Bockleman hired a lawyer to file a claim for benefits, which went before a workers’ compensation judge. US Air’s lawyer argued that Bockleman was not entitled to benefits because she injured herself off of its premises, on a shuttle bus that it did not own, when she had already completed her shift.
The workers’ compensation judge ruled in Bockleman’s favor and granted her benefits. US Air appealed to the Workers’ Compensation Appeal Board, Commonwealth Court of Pennsylvania, and Supreme Court of Pennsylvania, and all three courts agreed with the judge that Bockleman was entitled to benefits.

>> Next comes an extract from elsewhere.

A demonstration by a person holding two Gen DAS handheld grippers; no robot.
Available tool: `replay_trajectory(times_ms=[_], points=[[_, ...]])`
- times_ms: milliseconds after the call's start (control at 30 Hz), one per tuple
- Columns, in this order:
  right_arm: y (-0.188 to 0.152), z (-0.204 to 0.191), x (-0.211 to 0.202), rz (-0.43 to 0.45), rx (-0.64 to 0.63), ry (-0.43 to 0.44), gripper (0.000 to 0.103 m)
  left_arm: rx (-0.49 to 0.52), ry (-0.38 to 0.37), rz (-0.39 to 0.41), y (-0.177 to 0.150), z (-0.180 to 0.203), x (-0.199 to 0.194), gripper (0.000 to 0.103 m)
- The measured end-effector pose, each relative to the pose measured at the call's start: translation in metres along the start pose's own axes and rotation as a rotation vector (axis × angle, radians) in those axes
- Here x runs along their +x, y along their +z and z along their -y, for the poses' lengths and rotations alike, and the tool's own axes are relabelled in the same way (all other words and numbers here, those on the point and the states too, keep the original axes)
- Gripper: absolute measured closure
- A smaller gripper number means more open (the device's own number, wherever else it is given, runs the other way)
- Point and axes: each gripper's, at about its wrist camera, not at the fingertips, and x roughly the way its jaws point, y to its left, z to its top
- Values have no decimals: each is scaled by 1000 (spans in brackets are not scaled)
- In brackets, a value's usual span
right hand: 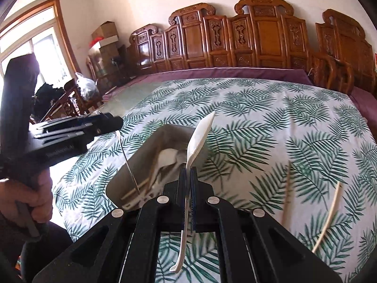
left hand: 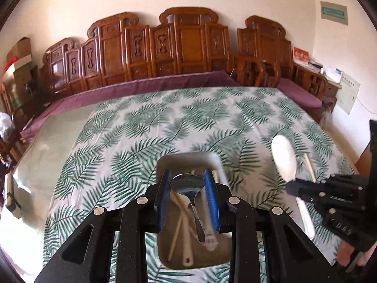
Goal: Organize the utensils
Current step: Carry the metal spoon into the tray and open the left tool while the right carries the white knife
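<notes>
A steel tray (left hand: pixel 165 162) (right hand: pixel 150 136) on the leaf-print cloth holds chopsticks (left hand: pixel 176 233), a white spoon and other utensils. My left gripper (left hand: pixel 188 184) hangs over the tray with its blue fingers open; a metal spoon (left hand: pixel 188 184) sits between them, bowl up and handle down in the tray (right hand: pixel 128 162). My right gripper (right hand: pixel 188 172) is shut on a white rice paddle (right hand: pixel 200 136) and holds it above the tray's right edge; it also shows in the left wrist view (left hand: pixel 284 158).
Two pale chopsticks (right hand: pixel 287 193) (right hand: pixel 327 217) lie on the cloth to the right of the tray; one shows in the left wrist view (left hand: pixel 309 167). Carved wooden benches (left hand: pixel 188 47) with purple cushions line the far side of the table.
</notes>
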Motion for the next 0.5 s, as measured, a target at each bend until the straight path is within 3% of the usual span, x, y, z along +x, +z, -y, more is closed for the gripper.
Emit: replay_trajectory(times_ms=[267,500], points=[[-3,-7,14,-19,-6,14,98,-7,7,-84,-9,-10,38,76],[-5,-12,15,-35,-22,18,98,-27,-8,-99,-16,-12,62,76]])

In its decision, the Supreme Court carefully analyzed the issue of whether the judge properly granted benefits. The Supreme Court stated that when an employee is injured while not furthering the employer’s business (in other words, not doing something related to their job), the employee must prove that the injuries occurred on the premises occupied by or under the control of the employer, the employee was required by the nature of their employment to be present on the premises, and the injuries were caused by a condition of the premises.
US Air argued that Bockleman’s claim should have been denied because it did not own the shuttle bus on which she sustained her injuries, nor did it own the parking lot that she was taking the bus to; the City of Philadelphia owned both. That US Air did not own the bus or the parking lot did not matter to the Supreme Court – they ruled that the critical factor is not the employer’s ownership or control over the area in question, but that the employer caused the area to be used by the employee in the performance of their job. The Court elaborated, stating that the term “employer’s premises” includes any area that is vital to the employer’s business operations, such as any reasonable means of traveling to and from the workplace.
Because the shuttle bus was a means by which US Air employees, including Bockleman, traveled to and from the airport to do their job, the Supreme Court agreed with the judge and the other courts that the bus was considered part of the employer’s premises, and therefore she was entitled to benefits. The Court went on to state that parking lots, public streets, and common areas in multi-unit office building complexes may be considered part of an employer’s premises.
The Supreme Court stated other principles of workers’ compensation law in its ruling. An injury that occurs when an employee is off the clock does not bar workers’ compensation benefits as long as the injury occurred a reasonable amount of time before or after the shift ended. Bockleman’s foot injury occurred just minutes after she completed her shift, so that did not prevent her from receiving benefits.
Furthermore, it was important that Bockleman’s injury occurred as a result of a condition of the premises. Bockleman injured herself because there was water on the floor of the shuttle bus on which she slipped. If the floor was not wet, and she just clumsily tripped over her feet, she likely would not have received benefits because the injury would not have been caused by a condition of the premises.
The take-away for you from the Supreme Court’s decision is that if you injure yourself off of your employer’s job site and before or after your shift, and think to yourself, “I must not be entitled to workers’ compensation benefits,” think again. You very well may have a viable workers’ compensation claim. If you find yourself in this situation, it’s critical that you promptly contact Pearson Koutcher Law so that one of our highly-skilled, experienced workers’ compensation lawyers can discuss the facts of your case with you, and if necessary file a petition on your behalf to obtain workers’ compensation benefits for you.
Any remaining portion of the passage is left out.